EXTRACTED ENTRIES:

____

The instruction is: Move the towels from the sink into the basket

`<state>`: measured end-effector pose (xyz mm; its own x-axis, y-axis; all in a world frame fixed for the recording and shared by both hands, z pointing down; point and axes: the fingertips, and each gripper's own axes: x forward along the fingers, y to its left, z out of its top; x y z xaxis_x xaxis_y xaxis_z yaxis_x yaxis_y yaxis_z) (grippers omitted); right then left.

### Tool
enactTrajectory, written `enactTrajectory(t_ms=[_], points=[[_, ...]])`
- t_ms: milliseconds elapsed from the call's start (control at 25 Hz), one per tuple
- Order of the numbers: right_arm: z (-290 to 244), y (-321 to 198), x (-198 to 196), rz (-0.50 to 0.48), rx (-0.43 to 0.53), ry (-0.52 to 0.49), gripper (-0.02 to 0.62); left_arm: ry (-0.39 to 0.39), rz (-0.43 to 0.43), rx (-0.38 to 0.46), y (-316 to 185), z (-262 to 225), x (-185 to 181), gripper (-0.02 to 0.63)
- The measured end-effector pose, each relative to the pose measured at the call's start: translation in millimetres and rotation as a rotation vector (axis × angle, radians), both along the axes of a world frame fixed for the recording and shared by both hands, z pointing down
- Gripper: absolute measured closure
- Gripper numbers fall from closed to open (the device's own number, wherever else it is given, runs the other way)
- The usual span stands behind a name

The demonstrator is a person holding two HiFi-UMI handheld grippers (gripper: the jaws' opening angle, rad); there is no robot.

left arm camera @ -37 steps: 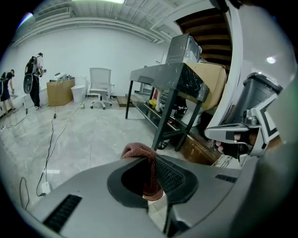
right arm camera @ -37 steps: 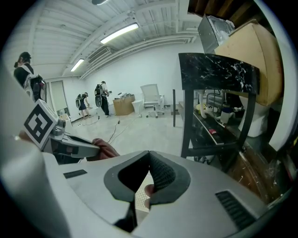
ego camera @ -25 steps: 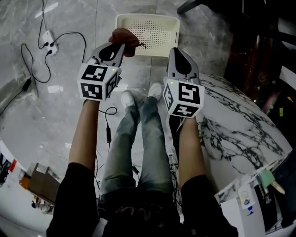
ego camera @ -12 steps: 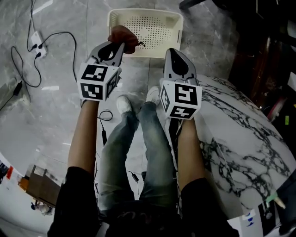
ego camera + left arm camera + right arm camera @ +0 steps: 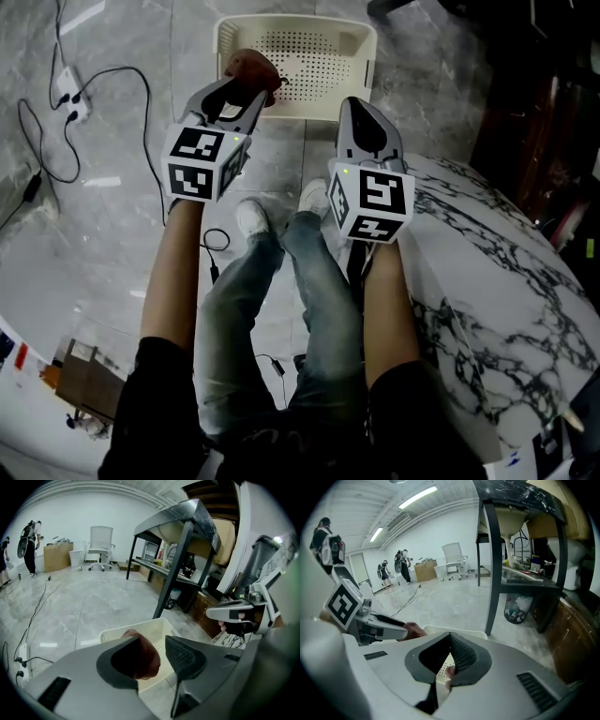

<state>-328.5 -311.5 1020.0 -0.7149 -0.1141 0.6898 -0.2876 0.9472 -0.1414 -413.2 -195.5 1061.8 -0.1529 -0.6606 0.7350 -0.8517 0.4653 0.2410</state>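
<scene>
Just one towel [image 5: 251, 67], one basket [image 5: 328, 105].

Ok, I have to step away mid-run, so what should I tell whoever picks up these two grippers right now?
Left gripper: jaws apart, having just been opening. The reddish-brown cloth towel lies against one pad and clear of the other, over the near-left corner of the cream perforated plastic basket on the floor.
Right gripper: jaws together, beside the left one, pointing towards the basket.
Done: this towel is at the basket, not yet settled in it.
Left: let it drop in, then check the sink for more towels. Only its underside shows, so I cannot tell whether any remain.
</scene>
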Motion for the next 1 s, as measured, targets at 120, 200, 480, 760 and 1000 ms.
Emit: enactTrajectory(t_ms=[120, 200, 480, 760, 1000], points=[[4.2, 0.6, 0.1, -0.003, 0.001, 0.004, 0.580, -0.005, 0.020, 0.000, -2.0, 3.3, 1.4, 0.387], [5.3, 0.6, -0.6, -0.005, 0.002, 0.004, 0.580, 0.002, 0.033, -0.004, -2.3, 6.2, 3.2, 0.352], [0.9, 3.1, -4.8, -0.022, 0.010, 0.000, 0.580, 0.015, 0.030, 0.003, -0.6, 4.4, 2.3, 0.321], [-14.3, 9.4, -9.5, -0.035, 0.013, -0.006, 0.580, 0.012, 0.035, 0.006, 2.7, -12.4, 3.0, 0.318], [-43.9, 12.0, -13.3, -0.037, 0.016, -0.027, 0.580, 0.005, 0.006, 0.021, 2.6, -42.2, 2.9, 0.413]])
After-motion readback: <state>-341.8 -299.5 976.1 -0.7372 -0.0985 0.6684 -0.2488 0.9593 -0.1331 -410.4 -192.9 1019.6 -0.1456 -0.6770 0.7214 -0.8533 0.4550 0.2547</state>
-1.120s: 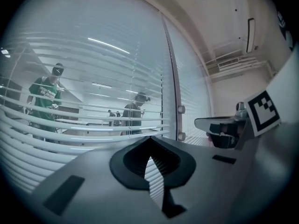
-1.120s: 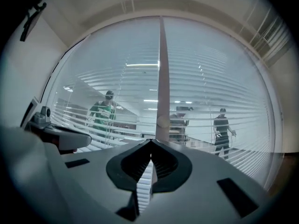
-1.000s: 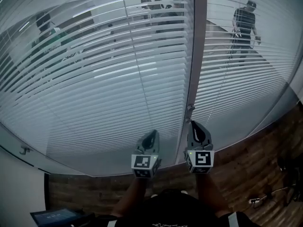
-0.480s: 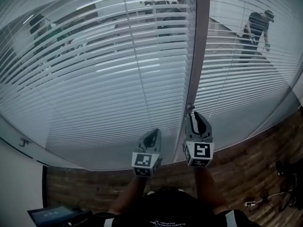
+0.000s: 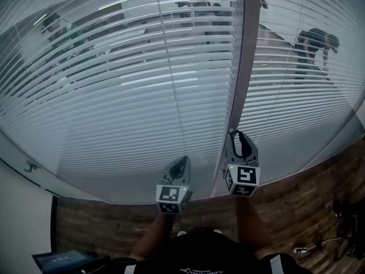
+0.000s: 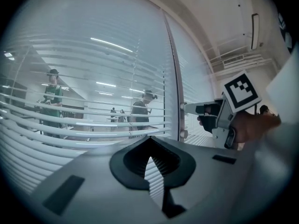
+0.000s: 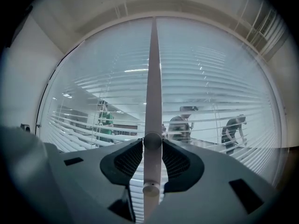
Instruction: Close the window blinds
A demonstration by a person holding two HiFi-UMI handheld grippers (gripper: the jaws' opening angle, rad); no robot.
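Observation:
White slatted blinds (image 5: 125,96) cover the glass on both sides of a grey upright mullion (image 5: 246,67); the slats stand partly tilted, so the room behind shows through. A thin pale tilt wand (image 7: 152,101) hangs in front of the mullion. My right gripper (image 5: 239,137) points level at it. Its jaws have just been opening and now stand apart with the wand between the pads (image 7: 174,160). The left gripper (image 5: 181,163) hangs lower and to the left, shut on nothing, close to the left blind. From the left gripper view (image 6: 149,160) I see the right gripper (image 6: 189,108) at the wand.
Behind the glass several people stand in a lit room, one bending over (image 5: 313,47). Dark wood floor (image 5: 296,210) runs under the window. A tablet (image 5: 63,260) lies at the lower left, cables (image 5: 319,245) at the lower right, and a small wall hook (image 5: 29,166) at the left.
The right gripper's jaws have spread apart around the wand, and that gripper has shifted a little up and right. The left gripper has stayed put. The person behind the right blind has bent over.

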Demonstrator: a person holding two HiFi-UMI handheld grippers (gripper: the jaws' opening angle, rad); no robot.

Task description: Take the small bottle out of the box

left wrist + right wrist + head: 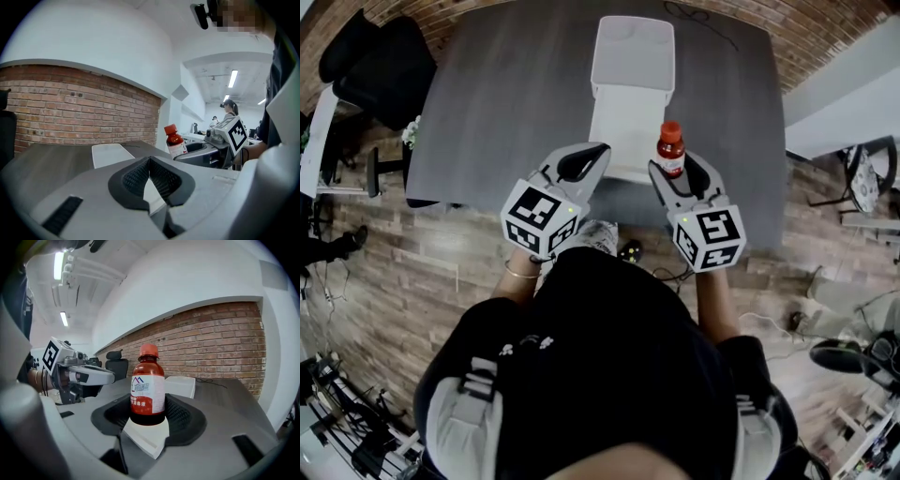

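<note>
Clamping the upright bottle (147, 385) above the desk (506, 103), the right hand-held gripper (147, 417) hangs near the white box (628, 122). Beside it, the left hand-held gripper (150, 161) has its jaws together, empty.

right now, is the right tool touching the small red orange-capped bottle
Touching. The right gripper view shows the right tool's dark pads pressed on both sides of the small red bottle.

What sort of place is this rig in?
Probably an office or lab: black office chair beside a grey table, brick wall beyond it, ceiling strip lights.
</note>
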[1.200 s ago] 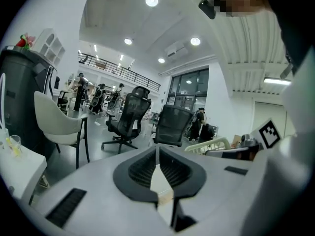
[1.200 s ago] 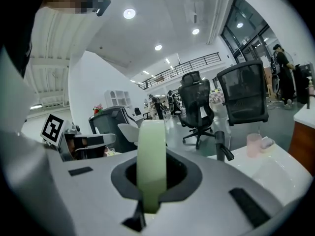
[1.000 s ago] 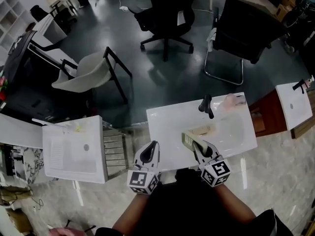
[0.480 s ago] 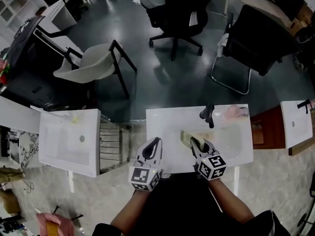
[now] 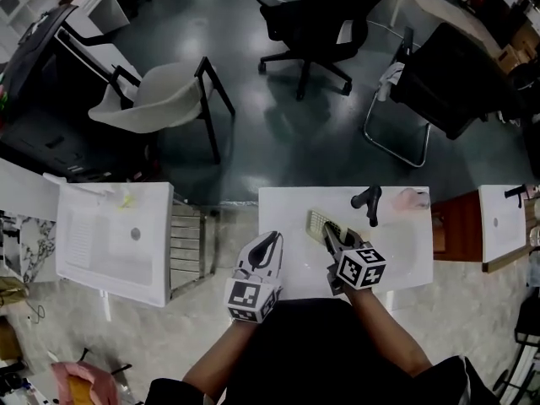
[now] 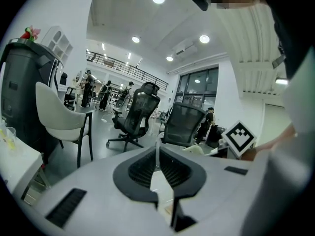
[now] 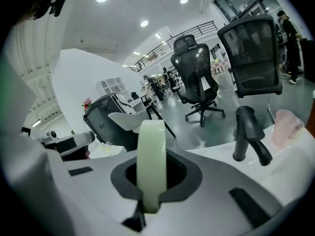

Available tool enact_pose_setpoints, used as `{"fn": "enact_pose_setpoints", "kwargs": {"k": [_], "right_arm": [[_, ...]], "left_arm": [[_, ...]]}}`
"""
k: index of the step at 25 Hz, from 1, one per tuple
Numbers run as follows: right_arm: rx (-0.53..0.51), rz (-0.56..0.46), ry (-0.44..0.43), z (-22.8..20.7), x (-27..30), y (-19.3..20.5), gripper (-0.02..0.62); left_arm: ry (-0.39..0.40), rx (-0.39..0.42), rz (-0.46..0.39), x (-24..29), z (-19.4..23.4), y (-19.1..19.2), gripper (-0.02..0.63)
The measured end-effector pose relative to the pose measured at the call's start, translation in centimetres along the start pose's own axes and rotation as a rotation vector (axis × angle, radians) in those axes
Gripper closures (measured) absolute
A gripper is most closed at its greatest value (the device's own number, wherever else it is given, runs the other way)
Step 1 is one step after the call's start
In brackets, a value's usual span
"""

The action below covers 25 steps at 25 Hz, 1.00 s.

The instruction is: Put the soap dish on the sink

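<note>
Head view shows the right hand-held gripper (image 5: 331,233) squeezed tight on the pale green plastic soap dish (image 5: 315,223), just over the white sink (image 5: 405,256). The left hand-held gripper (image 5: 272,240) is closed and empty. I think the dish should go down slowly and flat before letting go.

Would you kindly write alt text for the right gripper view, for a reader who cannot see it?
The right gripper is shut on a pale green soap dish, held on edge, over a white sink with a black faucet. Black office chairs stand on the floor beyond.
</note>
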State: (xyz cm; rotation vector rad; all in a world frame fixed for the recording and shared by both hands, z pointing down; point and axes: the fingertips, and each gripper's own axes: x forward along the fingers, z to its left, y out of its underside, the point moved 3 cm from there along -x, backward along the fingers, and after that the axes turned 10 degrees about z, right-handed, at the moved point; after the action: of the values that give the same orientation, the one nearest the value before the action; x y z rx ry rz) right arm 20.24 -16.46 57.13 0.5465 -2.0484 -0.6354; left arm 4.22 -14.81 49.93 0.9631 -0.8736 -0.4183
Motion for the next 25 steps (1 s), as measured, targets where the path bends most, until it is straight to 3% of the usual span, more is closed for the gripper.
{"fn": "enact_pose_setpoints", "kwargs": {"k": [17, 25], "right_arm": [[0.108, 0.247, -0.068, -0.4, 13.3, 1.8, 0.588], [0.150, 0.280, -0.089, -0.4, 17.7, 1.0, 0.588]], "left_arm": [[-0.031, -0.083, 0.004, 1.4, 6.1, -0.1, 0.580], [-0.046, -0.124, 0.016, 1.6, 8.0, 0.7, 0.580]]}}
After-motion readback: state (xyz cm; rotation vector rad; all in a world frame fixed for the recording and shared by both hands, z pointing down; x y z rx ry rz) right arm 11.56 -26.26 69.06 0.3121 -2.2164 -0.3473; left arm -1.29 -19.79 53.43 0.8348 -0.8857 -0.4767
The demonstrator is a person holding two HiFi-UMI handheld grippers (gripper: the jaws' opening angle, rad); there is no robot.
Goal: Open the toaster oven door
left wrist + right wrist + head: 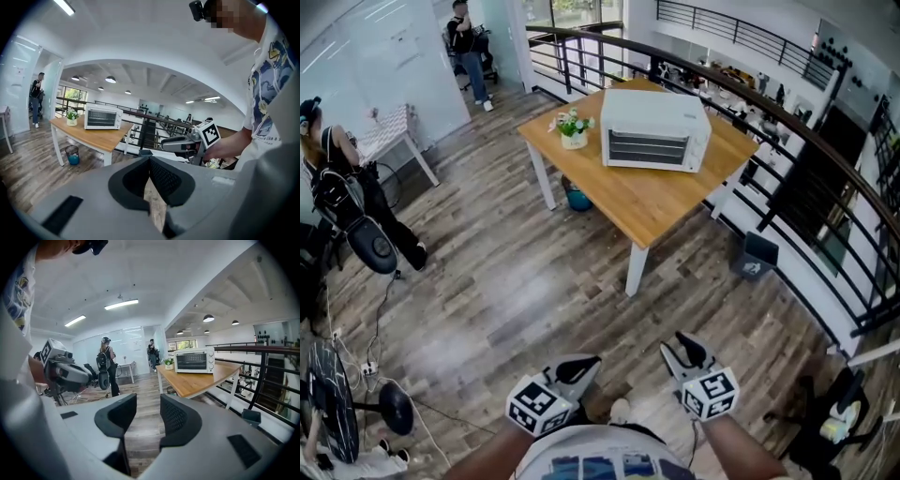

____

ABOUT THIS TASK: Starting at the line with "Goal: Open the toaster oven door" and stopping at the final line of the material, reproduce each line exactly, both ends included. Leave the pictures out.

OUTPUT BELOW:
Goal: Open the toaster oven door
left wrist + right wrist + head: 

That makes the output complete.